◆ **Work order**: Write out each line of the material below once more, exactly as it appears.

◆ **Dataset content**:
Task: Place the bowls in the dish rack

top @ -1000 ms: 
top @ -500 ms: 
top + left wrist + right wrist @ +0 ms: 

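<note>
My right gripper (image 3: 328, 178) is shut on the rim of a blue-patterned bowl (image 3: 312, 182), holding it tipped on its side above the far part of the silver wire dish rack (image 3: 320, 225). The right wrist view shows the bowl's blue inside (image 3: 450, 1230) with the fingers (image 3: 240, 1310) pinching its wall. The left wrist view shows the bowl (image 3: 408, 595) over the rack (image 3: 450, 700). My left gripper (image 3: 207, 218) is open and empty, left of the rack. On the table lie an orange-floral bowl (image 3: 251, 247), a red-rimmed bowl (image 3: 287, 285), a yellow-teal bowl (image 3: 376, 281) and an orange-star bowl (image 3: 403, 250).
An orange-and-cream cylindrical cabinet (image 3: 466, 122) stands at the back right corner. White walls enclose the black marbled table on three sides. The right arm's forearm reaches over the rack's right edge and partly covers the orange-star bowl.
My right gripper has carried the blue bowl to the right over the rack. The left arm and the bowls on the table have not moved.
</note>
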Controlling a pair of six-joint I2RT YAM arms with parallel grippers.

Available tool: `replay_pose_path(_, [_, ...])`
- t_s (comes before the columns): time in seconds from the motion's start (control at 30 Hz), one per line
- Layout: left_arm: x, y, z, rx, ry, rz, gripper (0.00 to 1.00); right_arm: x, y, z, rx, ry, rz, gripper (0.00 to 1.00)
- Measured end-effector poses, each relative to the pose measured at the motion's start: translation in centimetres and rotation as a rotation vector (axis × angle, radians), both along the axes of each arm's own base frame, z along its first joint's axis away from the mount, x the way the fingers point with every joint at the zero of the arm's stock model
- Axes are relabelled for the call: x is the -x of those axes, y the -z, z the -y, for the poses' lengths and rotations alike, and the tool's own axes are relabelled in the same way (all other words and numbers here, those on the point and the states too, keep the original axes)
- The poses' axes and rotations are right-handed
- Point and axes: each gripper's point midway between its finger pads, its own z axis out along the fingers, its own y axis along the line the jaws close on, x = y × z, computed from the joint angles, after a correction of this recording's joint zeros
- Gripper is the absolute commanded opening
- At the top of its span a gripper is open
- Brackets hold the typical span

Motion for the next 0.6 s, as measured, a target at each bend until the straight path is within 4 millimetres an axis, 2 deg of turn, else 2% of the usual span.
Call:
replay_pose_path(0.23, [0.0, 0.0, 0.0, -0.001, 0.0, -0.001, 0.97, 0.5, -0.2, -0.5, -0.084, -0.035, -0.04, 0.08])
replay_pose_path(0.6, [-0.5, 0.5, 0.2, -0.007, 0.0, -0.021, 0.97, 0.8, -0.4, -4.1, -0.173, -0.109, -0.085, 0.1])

◆ **Response**:
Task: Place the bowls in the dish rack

top @ -1000 ms: 
top @ -500 ms: 
top + left wrist + right wrist @ +0 ms: 

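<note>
My right gripper (image 3: 328, 178) is shut on the rim of a blue-patterned bowl (image 3: 312, 182), holding it tipped on its side above the far part of the silver wire dish rack (image 3: 320, 225). The right wrist view shows the bowl's blue inside (image 3: 450, 1230) with the fingers (image 3: 240, 1310) pinching its wall. The left wrist view shows the bowl (image 3: 408, 595) over the rack (image 3: 450, 700). My left gripper (image 3: 207, 218) is open and empty, left of the rack. On the table lie an orange-floral bowl (image 3: 251, 247), a red-rimmed bowl (image 3: 287, 285), a yellow-teal bowl (image 3: 376, 281) and an orange-star bowl (image 3: 403, 250).
An orange-and-cream cylindrical cabinet (image 3: 466, 122) stands at the back right corner. White walls enclose the black marbled table on three sides. The right arm's forearm reaches over the rack's right edge and partly covers the orange-star bowl.
My right gripper has carried the blue bowl to the right over the rack. The left arm and the bowls on the table have not moved.
</note>
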Controlling a pair of six-joint I2RT YAM arms with parallel grippers.

Available tool: `replay_pose_path(_, [_, ...])`
- t_s (comes before the columns): time in seconds from the motion's start (control at 30 Hz), one per line
- Layout: left_arm: x, y, z, rx, ry, rz, gripper (0.00 to 1.00); right_arm: x, y, z, rx, ry, rz, gripper (0.00 to 1.00)
- Measured end-effector poses, each relative to the pose measured at the motion's start: translation in centimetres and rotation as a rotation vector (axis × angle, radians), both along the axes of each arm's own base frame, z along its first joint's axis away from the mount, x the way the fingers point with every joint at the zero of the arm's stock model
- Axes are relabelled for the call: x is the -x of those axes, y the -z, z the -y, for the poses' lengths and rotations alike, and the tool's own axes are relabelled in the same way (all other words and numbers here, those on the point and the states too, keep the original axes)
- The poses' axes and rotations are right-handed
- Point and axes: each gripper's point midway between its finger pads, its own z axis out along the fingers, its own y axis along the line the jaws close on, x = y × z, computed from the joint angles, after a correction of this recording's joint zeros
- Gripper is the absolute commanded opening
- At the top of its span a gripper is open
- Brackets hold the typical span

Motion for the next 0.6 s, as measured, a target at each bend until the straight path is within 4 millimetres an axis, 2 deg of turn, else 2% of the usual span.
Call:
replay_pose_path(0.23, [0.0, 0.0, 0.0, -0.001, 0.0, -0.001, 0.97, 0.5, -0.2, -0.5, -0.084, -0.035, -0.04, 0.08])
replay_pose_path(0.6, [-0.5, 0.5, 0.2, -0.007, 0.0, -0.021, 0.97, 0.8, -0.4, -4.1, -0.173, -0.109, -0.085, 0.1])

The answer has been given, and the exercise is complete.